Llega el fin de semana como respiro y oportunidad para estar en familia y celebrarlo. Vienen a casa los ucranianos y traen pollo Kiev y una tarta con crema muselina que estaba de rechupete, sacamos el chorizo y el fuet de la Otilia, queso de Los Pedrones, las olivas partidas y las setas de almez que nos ha regalado mi amigo Jaime, Elena prepara un gazpacho manchego al estilo jarafuelino, el vino es de la ribera del Duero y con el postre llega el solera gran reserva de Fernando de Castilla.
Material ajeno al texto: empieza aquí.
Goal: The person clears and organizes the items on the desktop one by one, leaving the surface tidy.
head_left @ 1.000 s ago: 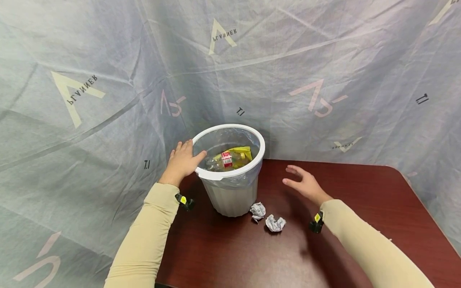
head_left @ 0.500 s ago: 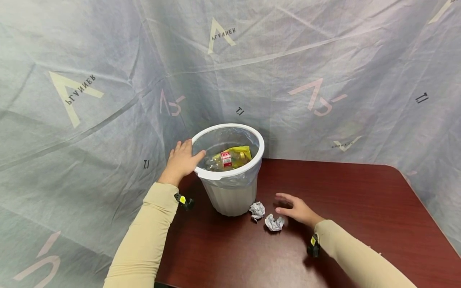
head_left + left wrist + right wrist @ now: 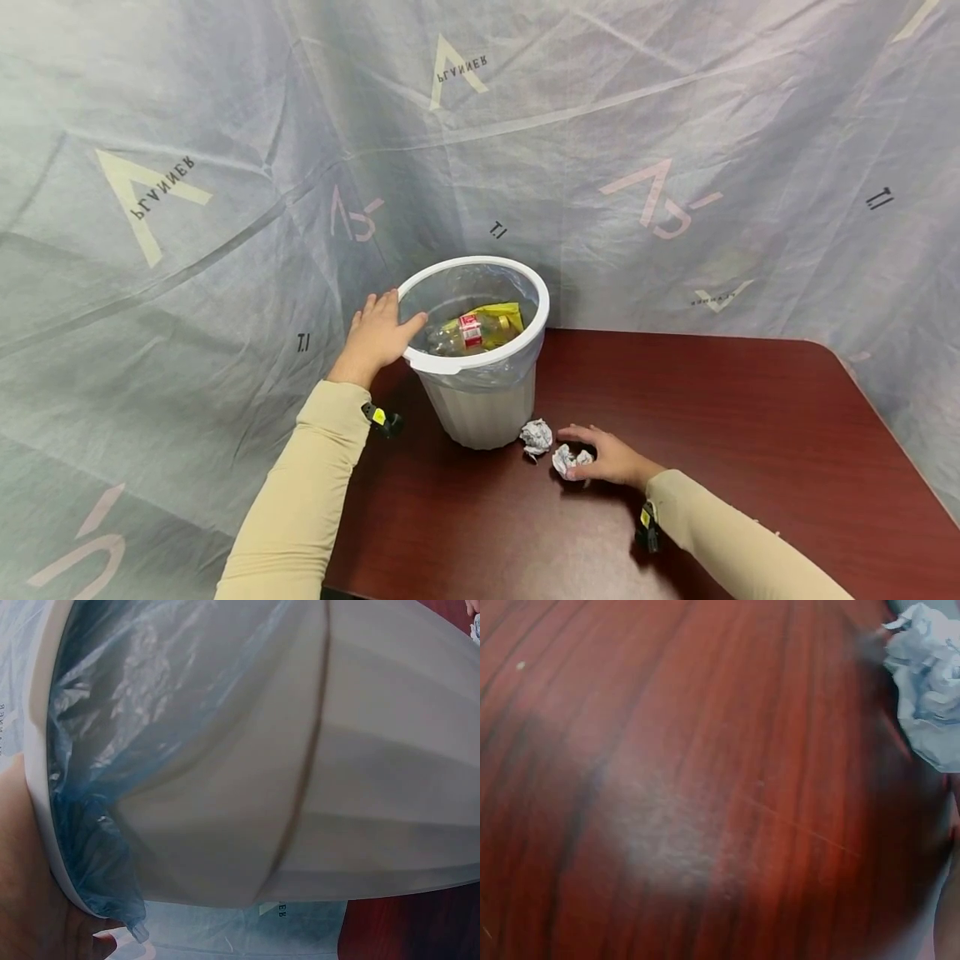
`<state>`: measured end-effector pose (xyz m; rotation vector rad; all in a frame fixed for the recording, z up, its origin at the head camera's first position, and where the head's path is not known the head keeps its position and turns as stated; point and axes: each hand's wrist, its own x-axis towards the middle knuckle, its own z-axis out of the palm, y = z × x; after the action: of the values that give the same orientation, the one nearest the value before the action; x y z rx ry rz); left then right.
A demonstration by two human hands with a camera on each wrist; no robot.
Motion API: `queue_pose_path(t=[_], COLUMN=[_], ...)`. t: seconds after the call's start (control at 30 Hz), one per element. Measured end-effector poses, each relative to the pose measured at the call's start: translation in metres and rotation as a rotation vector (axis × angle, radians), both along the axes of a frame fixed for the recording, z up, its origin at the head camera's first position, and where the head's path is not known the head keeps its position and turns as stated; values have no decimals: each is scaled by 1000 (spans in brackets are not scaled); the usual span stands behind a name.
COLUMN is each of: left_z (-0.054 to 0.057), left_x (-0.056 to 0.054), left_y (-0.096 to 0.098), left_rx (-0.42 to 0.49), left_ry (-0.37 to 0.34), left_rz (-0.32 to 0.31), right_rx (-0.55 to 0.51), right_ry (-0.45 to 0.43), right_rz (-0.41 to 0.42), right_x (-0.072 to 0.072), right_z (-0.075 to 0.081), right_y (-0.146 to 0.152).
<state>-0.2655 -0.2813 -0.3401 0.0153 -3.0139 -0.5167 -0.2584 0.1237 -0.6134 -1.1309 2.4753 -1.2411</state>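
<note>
A white trash can (image 3: 480, 417) lined with a clear plastic bag (image 3: 442, 292) stands upright. My left hand (image 3: 372, 333) holds its rim at the left, thumb on the inner side. In the left wrist view, the hand (image 3: 30, 885) wraps the rim beside a bunched bluish bit of bag (image 3: 105, 862). At the can's right lie two crumpled paper balls on the table. My right hand (image 3: 607, 457) reaches around the nearer paper ball (image 3: 564, 461), thumb over its front, index finger spread behind it. The other paper ball (image 3: 537, 437) sits against the can's base.
A plastic bottle (image 3: 471, 330) with a red label and a yellow wrapper (image 3: 512, 314) lie inside the can. The dark red wooden table (image 3: 712, 400) extends right to a rounded corner. Grey printed sheeting (image 3: 637, 125) hangs behind and at the left.
My right hand has come down and left from above the table to the nearer paper ball. The left hand stays on the rim, and the paper balls keep their places.
</note>
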Motion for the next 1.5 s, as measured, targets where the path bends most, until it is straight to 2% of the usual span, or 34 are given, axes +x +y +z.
queue_pose_path(t=[0.2,0.53,0.73,0.8,0.9,1.0,1.13,1.33,1.5], left_z=[-1,2,2,1,0,-2,-3,-4,-4], left_x=[-1,-1,0,0,-1,-1,-1,-2,-2], left_y=[-2,-3,-3,-3,-3,-3,-3,-3,-3], left_rx=[-8,-10,-9,-12,-21,-16,-1,-6,-9], left_ry=[2,1,4,4,0,-1,1,6,4], left_rz=[-5,-3,2,1,-1,-2,-1,0,3], right_rx=[17,67,16,13,36,14,-5,16,36], right_ry=[49,74,-58,-59,4,20,28,119,85], right_rz=[-19,-90,-97,-116,-162,-201,-242,-288,-339], right_x=[5,3,-5,-10,-18,-27,-39,-58,-73], right_z=[-1,3,14,19,29,43,65,101,133], right_y=[-3,2,11,15,21,26,33,42,46])
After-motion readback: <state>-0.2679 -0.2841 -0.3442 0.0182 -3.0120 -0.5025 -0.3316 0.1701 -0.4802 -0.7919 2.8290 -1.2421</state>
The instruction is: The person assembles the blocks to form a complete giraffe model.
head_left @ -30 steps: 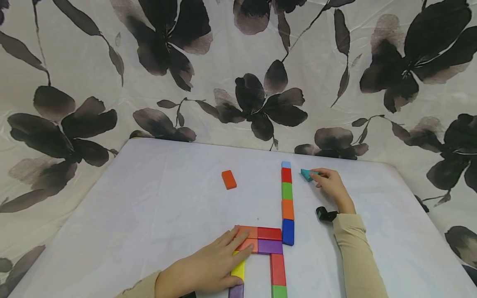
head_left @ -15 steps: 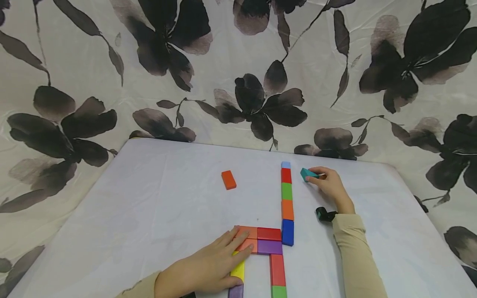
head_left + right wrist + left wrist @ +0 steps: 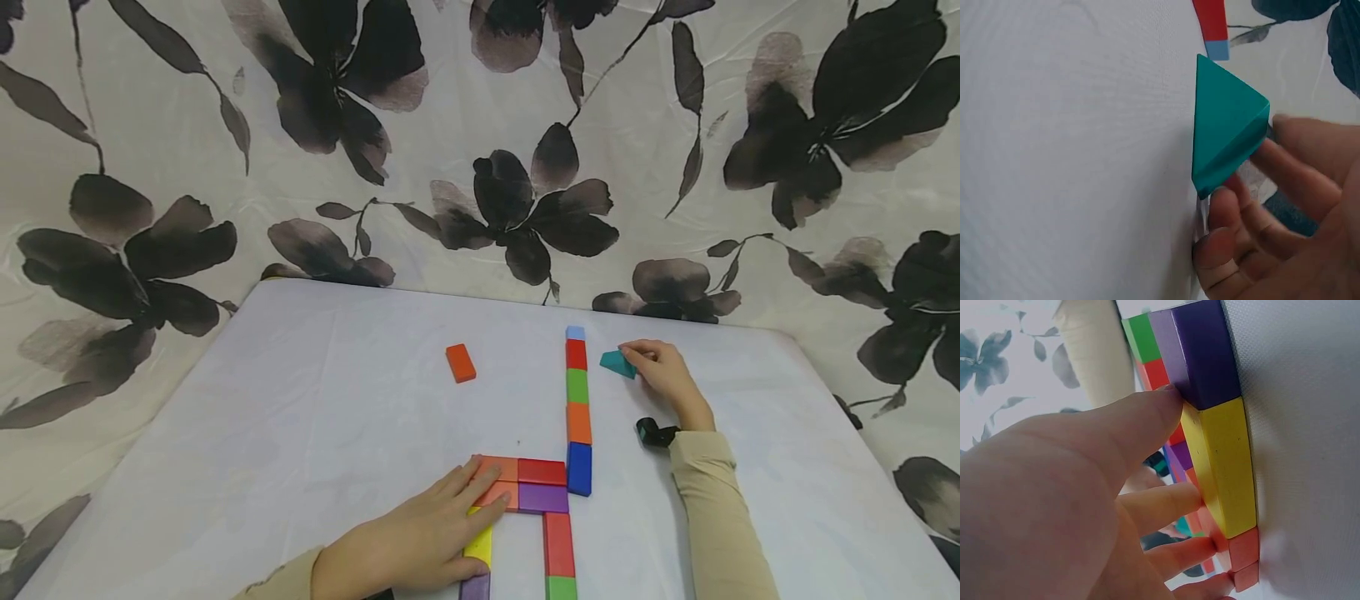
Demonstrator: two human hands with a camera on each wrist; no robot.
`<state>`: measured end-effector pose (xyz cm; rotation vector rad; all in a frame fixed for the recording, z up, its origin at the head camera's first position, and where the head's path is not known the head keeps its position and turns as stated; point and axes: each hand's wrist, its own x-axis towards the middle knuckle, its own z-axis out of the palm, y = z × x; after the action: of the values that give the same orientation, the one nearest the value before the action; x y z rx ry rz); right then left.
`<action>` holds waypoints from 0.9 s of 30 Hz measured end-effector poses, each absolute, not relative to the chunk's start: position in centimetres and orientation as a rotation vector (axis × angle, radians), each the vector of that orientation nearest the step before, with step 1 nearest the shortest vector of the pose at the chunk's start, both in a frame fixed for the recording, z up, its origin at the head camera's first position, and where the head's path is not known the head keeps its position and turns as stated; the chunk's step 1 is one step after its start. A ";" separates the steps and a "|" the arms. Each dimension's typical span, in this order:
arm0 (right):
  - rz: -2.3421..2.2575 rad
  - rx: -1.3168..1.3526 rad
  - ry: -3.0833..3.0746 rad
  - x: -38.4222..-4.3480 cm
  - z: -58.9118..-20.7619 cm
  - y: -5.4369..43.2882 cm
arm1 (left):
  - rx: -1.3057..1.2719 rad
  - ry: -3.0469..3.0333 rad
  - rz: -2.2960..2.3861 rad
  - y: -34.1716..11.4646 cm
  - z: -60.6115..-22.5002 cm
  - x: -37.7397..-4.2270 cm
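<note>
My left hand (image 3: 412, 537) rests with spread, fairly straight fingers on a joined layout of wooden blocks. Its thumb touches the purple block (image 3: 1207, 356) at the seam with the yellow block (image 3: 1229, 469), and its fingertips lie on the salmon blocks (image 3: 507, 467). To the right, my right hand (image 3: 666, 379) pinches a teal triangular block (image 3: 617, 363) close over the table. In the right wrist view the teal block (image 3: 1229, 119) shows a broad flat face, with fingers at its lower right edge. Left of it runs a column of blocks with a green block (image 3: 577, 386) in it.
A loose orange block (image 3: 461, 363) lies left of the column. A small black object (image 3: 654, 432) sits by the right wrist. The white table (image 3: 300, 400) meets a floral cloth (image 3: 420, 242) behind. A red block (image 3: 558, 543) extends toward the front.
My right hand has turned the teal block, so its wider face now shows, and it lies slightly nearer the column. The left hand and the laid blocks stay put.
</note>
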<state>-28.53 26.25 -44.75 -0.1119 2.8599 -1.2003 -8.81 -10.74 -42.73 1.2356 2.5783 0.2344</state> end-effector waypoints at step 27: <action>-1.227 -0.183 2.811 -29.4 -44.3 26.5 | 1.250 2.579 0.213 -10.8 -43.0 -8.9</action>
<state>-29.37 26.53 -44.35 -0.1829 2.8106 -1.2267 -8.94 -10.80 -42.98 1.2501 2.5792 0.2133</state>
En la sobremesa surgen historias de Járkov, la guerra y el exilio, también la sonrisa, el encuentro y los nuevos lazos, no podemos dejar de buscar ventanas con vistas en los muros opacos de los hábitos y las costumbres, anhelamos salidas en el laberinto de lo cotidiano y sus humedales, se habla de perderlo todo y volver a empezar, de los sueños engañosos, del porvenir y sus añagazas, de las fuerzas que flaquean, de trabajos transitorios que solo mantenemos para poder procurarnos el sustento, de todas las ilusiones que nos hacen seguir caminando hacia lo desconocido, quizás como le sucede al burro con la zanahoria, ya lo teorizaba el filósofo inglés Jeremy Bentham en el siglo XIX, decía más o menos que siempre tratamos de evitar el dolor y disfrutar de la vida, como hacemos hoy en esta terraza en el centro de un valle fronterizo y despoblado, hablando de lo terrible como quien se toma de un trago algún licor fuerte, como quien toma carrerilla o baja al fondo del mar a pulmón, porque sabemos ya de qué elementos dispares se compone la existencia, de lo amargo y el almíbar, del tarquín y las estrellas, de filos y algodones, el aire huele a colonia de bebés y a cadaverina entremezcladas. Tenemos mapas del tesoro en las cicatrices, la alegría como forma de exorcismo, reímos y la muerte queda relegada al rincón de lo impensable, a la abrupta extensión de lo imposible, mientras logramos sacar de todo esto, en amistad, algo reluciente y valioso del fondo de un saco oscuro que no tiene fondo. Sabemos, como Idea Vilariño, que el tiempo es un pantano, seamos, pues, por un instante, jacintos de agua, fuegos fatuos.